E le storie che scrivo? Ci metto troppo di me dentro? Sono asettiche? Non avvicinano i lettori? In che modo dovrei farle conoscere? E in che modo posso stare meglio se non immergendomi nella scrittura o lettura di un testo? Scrivere storie, per me, deve essere una questione di immersione profonda, ma bisogna anche sapere cosa raccontare mostrando in modo profondo, cosa accennare appena, cosa trasformare in dialogo indiretto, per accelerare, e cosa va davvero detto, cosa va cancellato.
Le mie scritture sono fatte con un costante riverifica e riscrittura di quanto prodotto nella sessione precedente, che a volte corrisponde con il giorno precedente, e altre volte anche con il mese prima, ma in questo ultimo caso potrebbe accadere di dovermi rileggere tutto per rientrare appieno nella storia, nei personaggi, nel ritmo, e in questo scritto che vedo non più scorrevole o sensato.
Eppure anche scrivere un articolo per il blog non è cosa facile, però si continua, nonostante, per esempio, si possa farlo con una canzone di tre minuti e mezzo, la quale è un concentrato di arte, quanto può esserlo un copione di una serie televisiva dove ci sono dialoghi su dialoghi e in cui, però, va ricostruito uno scenario ben preciso. Le riprese di Napoli in Mare Fuori sono mozzafiato. Napoli sembra avere un mare stupendo, una luce bellissima, ed essere una cartolina viva che interagisce con i personaggi, con la trame, con l’ambientazione. Infatti poi si potrebbe rappresentare un’idea anche con un semplice quadro, con una foto. L’arte ha varie forme d’espressione a seconda di come e di cosa si vuole manifestare.

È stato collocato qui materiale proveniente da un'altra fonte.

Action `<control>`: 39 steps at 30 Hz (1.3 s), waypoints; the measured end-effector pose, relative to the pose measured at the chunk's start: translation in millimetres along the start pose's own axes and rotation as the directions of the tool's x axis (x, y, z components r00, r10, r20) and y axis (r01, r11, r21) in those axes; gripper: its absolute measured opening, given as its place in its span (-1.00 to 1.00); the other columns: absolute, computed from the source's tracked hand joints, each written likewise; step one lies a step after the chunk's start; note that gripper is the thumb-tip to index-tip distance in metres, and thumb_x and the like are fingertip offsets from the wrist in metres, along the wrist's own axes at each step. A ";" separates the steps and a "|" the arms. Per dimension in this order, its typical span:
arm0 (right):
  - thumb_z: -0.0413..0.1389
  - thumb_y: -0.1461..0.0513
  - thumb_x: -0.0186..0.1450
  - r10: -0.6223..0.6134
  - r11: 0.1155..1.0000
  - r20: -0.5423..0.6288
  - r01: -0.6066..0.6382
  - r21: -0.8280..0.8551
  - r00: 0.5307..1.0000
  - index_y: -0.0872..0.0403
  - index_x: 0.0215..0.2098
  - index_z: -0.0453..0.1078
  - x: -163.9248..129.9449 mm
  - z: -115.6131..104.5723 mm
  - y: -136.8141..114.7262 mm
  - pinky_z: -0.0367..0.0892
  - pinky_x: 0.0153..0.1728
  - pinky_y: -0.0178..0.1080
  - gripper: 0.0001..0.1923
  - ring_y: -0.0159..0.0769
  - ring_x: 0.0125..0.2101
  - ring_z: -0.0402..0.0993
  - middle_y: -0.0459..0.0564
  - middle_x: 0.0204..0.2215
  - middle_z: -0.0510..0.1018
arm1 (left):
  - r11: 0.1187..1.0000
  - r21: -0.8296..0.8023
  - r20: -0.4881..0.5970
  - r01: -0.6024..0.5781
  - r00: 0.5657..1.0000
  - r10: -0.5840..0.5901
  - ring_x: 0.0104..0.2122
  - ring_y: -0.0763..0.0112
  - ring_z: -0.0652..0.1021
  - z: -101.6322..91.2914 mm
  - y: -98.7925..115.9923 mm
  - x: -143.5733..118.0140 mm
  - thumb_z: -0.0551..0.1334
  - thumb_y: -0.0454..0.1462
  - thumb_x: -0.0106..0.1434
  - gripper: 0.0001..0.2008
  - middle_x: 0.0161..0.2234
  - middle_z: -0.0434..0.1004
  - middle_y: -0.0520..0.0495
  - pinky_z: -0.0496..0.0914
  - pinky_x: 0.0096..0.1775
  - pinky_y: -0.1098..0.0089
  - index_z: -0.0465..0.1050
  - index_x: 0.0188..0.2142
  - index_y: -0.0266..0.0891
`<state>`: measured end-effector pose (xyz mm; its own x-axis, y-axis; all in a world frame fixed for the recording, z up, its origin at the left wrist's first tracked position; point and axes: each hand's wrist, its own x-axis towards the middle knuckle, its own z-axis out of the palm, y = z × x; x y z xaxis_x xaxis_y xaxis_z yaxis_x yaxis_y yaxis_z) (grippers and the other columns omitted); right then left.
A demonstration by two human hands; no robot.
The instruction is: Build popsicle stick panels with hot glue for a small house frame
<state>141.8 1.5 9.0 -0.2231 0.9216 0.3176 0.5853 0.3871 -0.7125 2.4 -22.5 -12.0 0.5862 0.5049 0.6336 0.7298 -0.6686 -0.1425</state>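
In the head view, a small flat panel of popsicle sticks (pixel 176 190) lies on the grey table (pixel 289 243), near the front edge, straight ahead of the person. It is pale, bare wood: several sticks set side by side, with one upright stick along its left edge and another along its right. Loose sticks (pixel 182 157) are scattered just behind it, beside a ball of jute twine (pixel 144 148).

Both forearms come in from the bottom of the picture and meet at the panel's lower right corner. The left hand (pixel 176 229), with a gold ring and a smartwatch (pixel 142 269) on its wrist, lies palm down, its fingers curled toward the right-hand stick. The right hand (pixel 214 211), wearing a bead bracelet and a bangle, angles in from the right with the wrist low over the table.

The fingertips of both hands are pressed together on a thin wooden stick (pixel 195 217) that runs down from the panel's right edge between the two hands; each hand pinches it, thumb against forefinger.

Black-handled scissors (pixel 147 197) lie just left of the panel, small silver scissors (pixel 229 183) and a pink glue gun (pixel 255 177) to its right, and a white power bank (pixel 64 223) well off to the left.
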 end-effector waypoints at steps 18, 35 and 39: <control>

Eppure io devo scrivere. A un certo punto devo pubblicare un nuovo articolo per il blog, capire cosa desidero, cosa desiderano i personaggi, cosa desiderano le storie di cui metto insieme le parole. Capirlo e fare un buon lavoro non riesce nemmeno un po’ a ripagare emozioni, tempo e utilità di fare una cosa del genere. Spesso ci si distrae e si perde la voglia di combattere. In questo periodo la mia energia vitale è sotto zero. Riesco a riprendermi un po’ solo scrivendo, ma non so quanto la cosa abbia un senso. Mi serve, immagino, per non impazzire del tutto, perché ci sono troppe cose fuori posto e che mai troveranno la giusta collocazione nella propria vita.
Forse è proprio nella scrittura che si cerca di ritrovare un senso alla propria vita, si cerca di superare sfide attraverso i personaggi e, possibilmente, si cerca di evadere dalla realtà, motivazione molto più semplice. Ma nulla è mai così semplice.